Each line of the data below between the one containing "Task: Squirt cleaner" and the one containing "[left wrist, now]", both included, is to be repeated exactly. Please omit pictures.

[Records excerpted from a collection]

/---

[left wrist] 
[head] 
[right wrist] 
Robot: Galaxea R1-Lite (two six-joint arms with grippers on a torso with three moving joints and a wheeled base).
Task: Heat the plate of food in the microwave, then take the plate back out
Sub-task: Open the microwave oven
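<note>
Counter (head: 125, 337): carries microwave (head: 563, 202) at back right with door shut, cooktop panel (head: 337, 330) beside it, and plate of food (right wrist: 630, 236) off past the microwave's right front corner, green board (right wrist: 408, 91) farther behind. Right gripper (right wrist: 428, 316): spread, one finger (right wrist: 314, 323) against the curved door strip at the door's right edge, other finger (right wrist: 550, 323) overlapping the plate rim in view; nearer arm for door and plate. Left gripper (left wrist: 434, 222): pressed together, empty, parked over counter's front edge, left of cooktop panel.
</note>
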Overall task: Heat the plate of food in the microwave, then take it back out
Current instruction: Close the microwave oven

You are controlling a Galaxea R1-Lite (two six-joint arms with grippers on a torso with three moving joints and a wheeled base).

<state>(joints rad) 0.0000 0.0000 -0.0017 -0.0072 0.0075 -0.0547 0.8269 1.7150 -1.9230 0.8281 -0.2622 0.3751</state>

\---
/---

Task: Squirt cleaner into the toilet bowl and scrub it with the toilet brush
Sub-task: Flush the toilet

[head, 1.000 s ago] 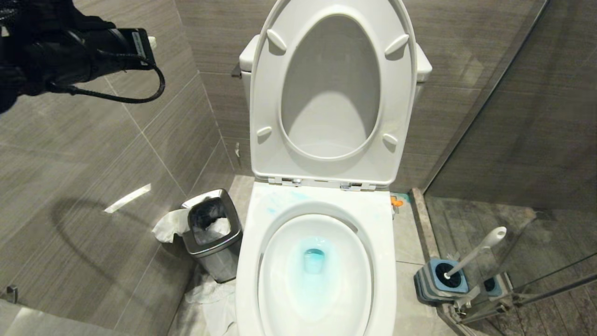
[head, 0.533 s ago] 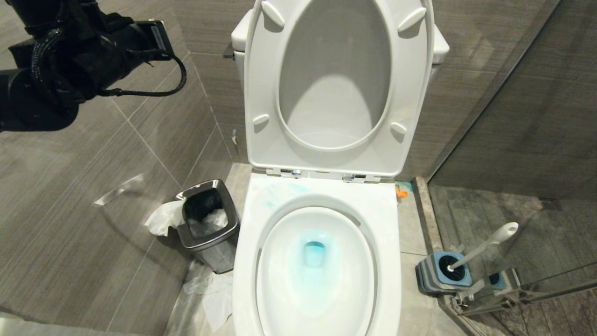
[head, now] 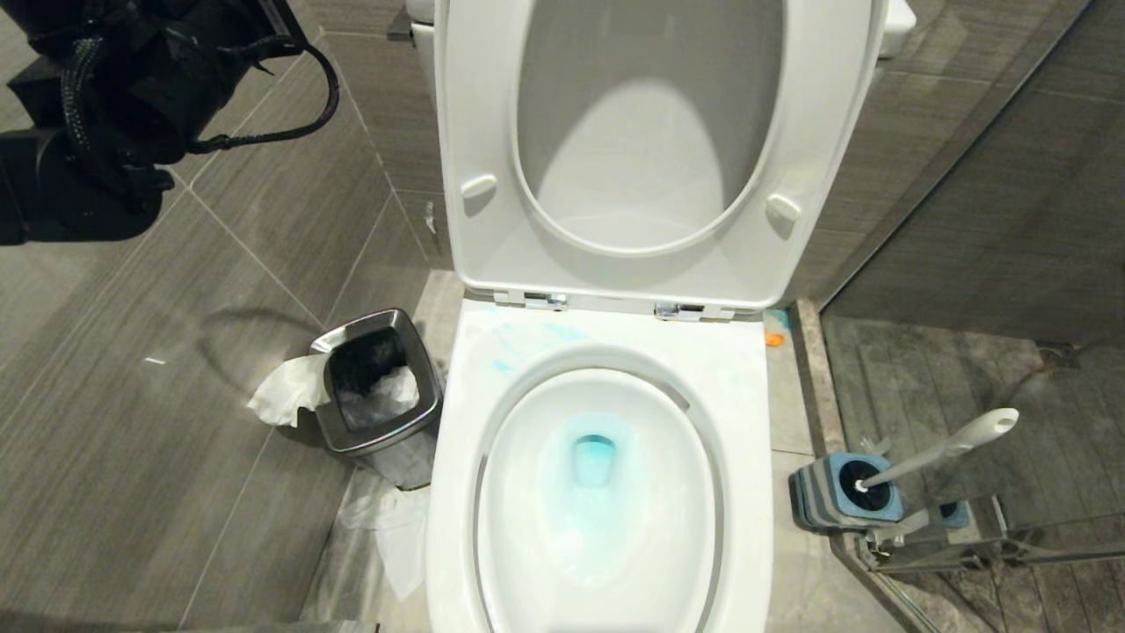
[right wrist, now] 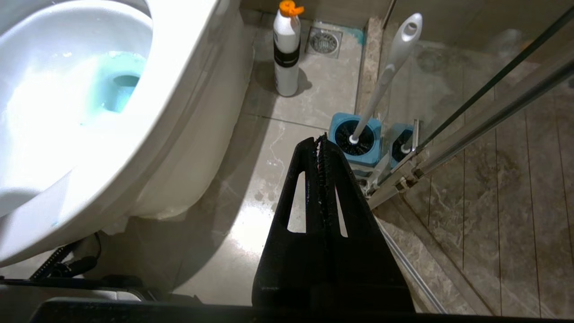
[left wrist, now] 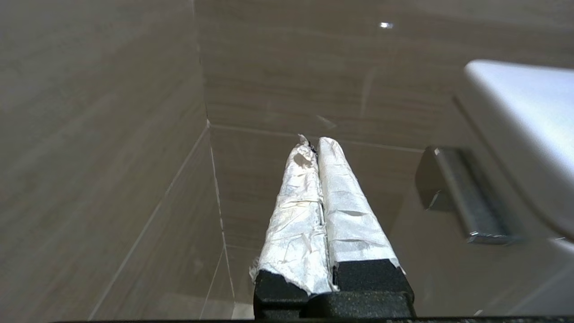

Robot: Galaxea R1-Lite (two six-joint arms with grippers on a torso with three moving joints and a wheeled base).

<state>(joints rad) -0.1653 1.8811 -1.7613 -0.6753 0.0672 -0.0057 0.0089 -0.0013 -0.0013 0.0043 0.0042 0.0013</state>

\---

> SOLVED PROBLEM:
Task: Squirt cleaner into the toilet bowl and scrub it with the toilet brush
Sub-task: Flush the toilet

[head, 1.000 s ago] 
[head, 0.533 s ago] 
[head, now] 
[right wrist, now] 
[left wrist, now] 

This completes the response to the exercise.